■ WORK ITEM ■
The answer is the full set of records below, transcribed exactly.

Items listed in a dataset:
- - - - - - -

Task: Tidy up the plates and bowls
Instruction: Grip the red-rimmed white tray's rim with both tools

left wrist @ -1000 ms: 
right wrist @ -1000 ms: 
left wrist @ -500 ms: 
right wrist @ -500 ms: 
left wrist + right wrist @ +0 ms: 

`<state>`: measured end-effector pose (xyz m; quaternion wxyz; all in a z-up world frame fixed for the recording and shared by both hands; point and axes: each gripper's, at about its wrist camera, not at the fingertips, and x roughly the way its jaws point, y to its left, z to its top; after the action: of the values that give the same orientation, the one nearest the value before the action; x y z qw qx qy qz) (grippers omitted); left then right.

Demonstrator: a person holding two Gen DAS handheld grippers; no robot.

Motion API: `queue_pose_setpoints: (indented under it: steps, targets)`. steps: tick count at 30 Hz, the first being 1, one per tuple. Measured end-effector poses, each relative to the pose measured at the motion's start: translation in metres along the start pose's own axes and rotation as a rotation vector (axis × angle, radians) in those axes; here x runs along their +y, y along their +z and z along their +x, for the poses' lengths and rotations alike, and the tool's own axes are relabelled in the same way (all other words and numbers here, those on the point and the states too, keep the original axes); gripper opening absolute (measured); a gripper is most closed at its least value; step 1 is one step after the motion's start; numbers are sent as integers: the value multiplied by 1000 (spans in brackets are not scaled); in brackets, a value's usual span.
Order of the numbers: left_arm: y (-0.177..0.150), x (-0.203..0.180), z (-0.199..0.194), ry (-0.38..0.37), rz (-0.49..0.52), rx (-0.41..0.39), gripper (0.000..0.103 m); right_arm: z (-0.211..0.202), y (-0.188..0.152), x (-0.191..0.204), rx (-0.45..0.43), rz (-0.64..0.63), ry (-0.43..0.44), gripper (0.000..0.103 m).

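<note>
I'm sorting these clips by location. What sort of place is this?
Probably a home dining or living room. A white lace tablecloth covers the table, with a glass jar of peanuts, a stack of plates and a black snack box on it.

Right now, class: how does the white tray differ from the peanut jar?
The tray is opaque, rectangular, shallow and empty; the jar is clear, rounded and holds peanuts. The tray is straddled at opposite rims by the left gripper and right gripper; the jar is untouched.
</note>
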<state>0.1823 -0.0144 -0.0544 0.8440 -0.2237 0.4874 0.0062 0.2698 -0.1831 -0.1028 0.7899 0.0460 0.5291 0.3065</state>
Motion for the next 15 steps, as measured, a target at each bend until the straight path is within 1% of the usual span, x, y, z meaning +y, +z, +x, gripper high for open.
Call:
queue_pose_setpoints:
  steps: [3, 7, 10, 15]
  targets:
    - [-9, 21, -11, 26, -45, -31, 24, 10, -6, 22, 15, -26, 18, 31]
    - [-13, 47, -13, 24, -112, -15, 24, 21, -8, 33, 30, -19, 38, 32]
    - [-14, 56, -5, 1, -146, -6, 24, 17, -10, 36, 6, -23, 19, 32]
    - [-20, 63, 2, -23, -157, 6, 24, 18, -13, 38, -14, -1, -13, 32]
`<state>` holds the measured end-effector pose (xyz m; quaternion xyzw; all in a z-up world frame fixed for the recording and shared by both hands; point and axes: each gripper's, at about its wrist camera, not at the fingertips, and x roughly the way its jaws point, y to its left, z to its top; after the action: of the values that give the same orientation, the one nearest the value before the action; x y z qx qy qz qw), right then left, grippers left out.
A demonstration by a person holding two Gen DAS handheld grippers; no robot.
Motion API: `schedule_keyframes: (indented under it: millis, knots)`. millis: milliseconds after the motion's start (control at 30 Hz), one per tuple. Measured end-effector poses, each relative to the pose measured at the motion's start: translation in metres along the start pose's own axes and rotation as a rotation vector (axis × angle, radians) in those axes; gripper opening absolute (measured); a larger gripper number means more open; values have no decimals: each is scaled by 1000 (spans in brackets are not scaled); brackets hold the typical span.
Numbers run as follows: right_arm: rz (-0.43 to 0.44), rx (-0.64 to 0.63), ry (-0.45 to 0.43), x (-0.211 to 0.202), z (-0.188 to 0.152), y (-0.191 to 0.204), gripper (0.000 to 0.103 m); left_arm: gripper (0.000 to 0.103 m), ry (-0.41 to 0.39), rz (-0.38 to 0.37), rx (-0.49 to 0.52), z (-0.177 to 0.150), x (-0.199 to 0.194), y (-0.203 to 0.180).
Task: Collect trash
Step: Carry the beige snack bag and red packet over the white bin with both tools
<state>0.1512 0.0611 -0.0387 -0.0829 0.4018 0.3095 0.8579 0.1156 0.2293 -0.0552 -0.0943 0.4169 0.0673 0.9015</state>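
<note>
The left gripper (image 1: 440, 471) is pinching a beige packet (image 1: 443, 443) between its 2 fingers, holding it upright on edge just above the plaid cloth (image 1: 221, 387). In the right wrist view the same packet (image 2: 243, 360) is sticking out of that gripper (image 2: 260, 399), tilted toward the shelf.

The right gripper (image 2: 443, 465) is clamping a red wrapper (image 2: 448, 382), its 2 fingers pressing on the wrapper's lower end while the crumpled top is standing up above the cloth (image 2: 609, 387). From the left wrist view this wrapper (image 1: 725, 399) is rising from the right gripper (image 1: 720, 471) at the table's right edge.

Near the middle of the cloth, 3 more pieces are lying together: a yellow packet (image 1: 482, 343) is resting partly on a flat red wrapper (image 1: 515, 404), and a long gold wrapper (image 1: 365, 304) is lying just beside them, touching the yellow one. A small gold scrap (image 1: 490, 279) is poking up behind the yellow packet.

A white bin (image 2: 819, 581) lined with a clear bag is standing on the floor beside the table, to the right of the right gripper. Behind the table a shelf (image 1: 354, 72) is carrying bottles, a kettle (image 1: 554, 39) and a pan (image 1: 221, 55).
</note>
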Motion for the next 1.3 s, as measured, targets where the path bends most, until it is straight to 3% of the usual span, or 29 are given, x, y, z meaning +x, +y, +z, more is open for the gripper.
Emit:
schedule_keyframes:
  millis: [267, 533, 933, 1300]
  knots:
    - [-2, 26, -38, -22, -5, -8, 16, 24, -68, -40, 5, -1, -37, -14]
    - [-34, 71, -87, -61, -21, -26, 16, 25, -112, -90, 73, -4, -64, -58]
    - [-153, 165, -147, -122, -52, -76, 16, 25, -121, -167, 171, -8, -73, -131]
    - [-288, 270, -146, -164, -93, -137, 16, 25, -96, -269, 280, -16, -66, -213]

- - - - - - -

■ ANSWER FOR THE TASK ■
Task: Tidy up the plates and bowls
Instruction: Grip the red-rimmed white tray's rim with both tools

left wrist @ -1000 ms: 
right wrist @ -1000 ms: 
left wrist @ -500 ms: 
right wrist @ -500 ms: 
left wrist + right wrist @ +0 ms: 

`<state>`: measured end-effector pose (xyz m; quaternion wxyz; all in a z-up world frame fixed for the recording and shared by both hands; point and axes: each gripper's, at about its wrist camera, not at the fingertips, and x roughly the way its jaws point, y to its left, z to its top; after the action: of the values that give the same orientation, the one nearest the value before the action; x y z qw qx qy qz) (grippers omitted); left then right.

Demonstrator: a person holding two Gen DAS handheld grippers; no robot.

Motion API: `queue_pose_setpoints: (indented under it: steps, targets)`. steps: tick count at 30 Hz, the first being 1, one per tuple. Measured end-effector poses, each relative to the pose measured at the motion's start: translation in metres along the start pose's own axes and rotation as a rotation vector (axis × angle, radians) in those axes; here x runs along their +y, y along their +z and z along their +x, for the poses' lengths and rotations alike, and the tool's own axes are relabelled in the same way (all other words and numbers here, those on the point and the states too, keep the original axes); gripper opening absolute (measured); a gripper is most closed at its least value; step 1 is one step after the motion's start; numbers are sent as integers: the value multiplied by 1000 (spans in brackets are not scaled); in brackets, a value's usual span.
Order of the numbers: left_arm: y (-0.177..0.150), x (-0.203..0.180), z (-0.199..0.194), ry (-0.38..0.37), rz (-0.49..0.52), rx (-0.41..0.39), gripper (0.000..0.103 m); right_arm: z (-0.211..0.202), y (-0.188..0.152), x (-0.191..0.204), rx (-0.45..0.43), rz (-0.64..0.63), ry (-0.43..0.44), gripper (0.000..0.103 m).

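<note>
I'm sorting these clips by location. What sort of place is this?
Probably a home dining or living room. A white lace tablecloth covers the table, with a glass jar of peanuts, a stack of plates and a black snack box on it.

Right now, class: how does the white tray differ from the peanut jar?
The tray is opaque, rectangular, shallow and empty; the jar is clear, rounded and holds peanuts. The tray is straddled at opposite rims by the left gripper and right gripper; the jar is untouched.
</note>
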<state>0.1823 -0.0144 -0.0544 0.8440 -0.2237 0.4874 0.0062 0.2698 -0.1831 -0.1028 0.7899 0.0460 0.5291 0.3065</state>
Motion for the next 15 steps, as measured, a target at each bend until the straight path is within 1% of the usual span, x, y, z meaning +y, +z, +x, gripper high for open.
Call:
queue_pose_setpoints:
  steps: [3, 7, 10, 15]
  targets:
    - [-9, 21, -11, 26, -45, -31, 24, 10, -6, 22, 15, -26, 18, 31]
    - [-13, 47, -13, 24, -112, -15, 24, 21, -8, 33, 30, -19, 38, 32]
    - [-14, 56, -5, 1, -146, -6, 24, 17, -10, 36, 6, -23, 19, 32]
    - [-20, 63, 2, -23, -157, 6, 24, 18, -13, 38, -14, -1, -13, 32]
`<state>` holds the measured end-effector pose (xyz m; quaternion xyzw; all in a z-up world frame fixed for the recording and shared by both hands; point and axes: each gripper's, at about its wrist camera, not at the fingertips, and x roughly the way its jaws point, y to its left, z to its top; after the action: of the values that give the same orientation, the one nearest the value before the action; x y z qx qy qz qw), right then left, grippers left out.
A demonstration by a person holding two Gen DAS handheld grippers; no robot.
Motion API: `schedule_keyframes: (indented under it: millis, knots)`. millis: milliseconds after the motion's start (control at 30 Hz), one per tuple. Measured end-effector poses, each relative to the pose measured at the motion's start: translation in metres along the start pose's own axes and rotation as a rotation vector (axis × angle, radians) in those axes; gripper opening absolute (measured); a larger gripper number means more open; values have no decimals: each is scaled by 1000 (spans in brackets are not scaled); brackets hold the typical span.
Numbers run as follows: right_arm: rz (-0.43 to 0.44), rx (-0.64 to 0.63), ry (-0.45 to 0.43), x (-0.211 to 0.202), z (-0.188 to 0.152), y (-0.191 to 0.204), gripper (0.000 to 0.103 m); left_arm: gripper (0.000 to 0.103 m), ry (-0.41 to 0.39), rz (-0.38 to 0.37), rx (-0.49 to 0.52), z (-0.177 to 0.150), x (-0.199 to 0.194), y (-0.203 to 0.180).
Task: Collect trash
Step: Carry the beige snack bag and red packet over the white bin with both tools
<state>0.1512 0.0611 -0.0387 -0.0829 0.4018 0.3095 0.8579 0.1156 0.2293 -0.0552 -0.0943 0.4169 0.0673 0.9015</state>
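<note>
The left gripper (image 1: 440, 471) is pinching a beige packet (image 1: 443, 443) between its 2 fingers, holding it upright on edge just above the plaid cloth (image 1: 221, 387). In the right wrist view the same packet (image 2: 243, 360) is sticking out of that gripper (image 2: 260, 399), tilted toward the shelf.

The right gripper (image 2: 443, 465) is clamping a red wrapper (image 2: 448, 382), its 2 fingers pressing on the wrapper's lower end while the crumpled top is standing up above the cloth (image 2: 609, 387). From the left wrist view this wrapper (image 1: 725, 399) is rising from the right gripper (image 1: 720, 471) at the table's right edge.

Near the middle of the cloth, 3 more pieces are lying together: a yellow packet (image 1: 482, 343) is resting partly on a flat red wrapper (image 1: 515, 404), and a long gold wrapper (image 1: 365, 304) is lying just beside them, touching the yellow one. A small gold scrap (image 1: 490, 279) is poking up behind the yellow packet.

A white bin (image 2: 819, 581) lined with a clear bag is standing on the floor beside the table, to the right of the right gripper. Behind the table a shelf (image 1: 354, 72) is carrying bottles, a kettle (image 1: 554, 39) and a pan (image 1: 221, 55).
</note>
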Motion for the next 1.3 s, as measured, targets where the path bends most, until it is straight to 3% of the usual span, or 29 are given, x, y, z meaning +x, +y, +z, more is open for the gripper.
Emit:
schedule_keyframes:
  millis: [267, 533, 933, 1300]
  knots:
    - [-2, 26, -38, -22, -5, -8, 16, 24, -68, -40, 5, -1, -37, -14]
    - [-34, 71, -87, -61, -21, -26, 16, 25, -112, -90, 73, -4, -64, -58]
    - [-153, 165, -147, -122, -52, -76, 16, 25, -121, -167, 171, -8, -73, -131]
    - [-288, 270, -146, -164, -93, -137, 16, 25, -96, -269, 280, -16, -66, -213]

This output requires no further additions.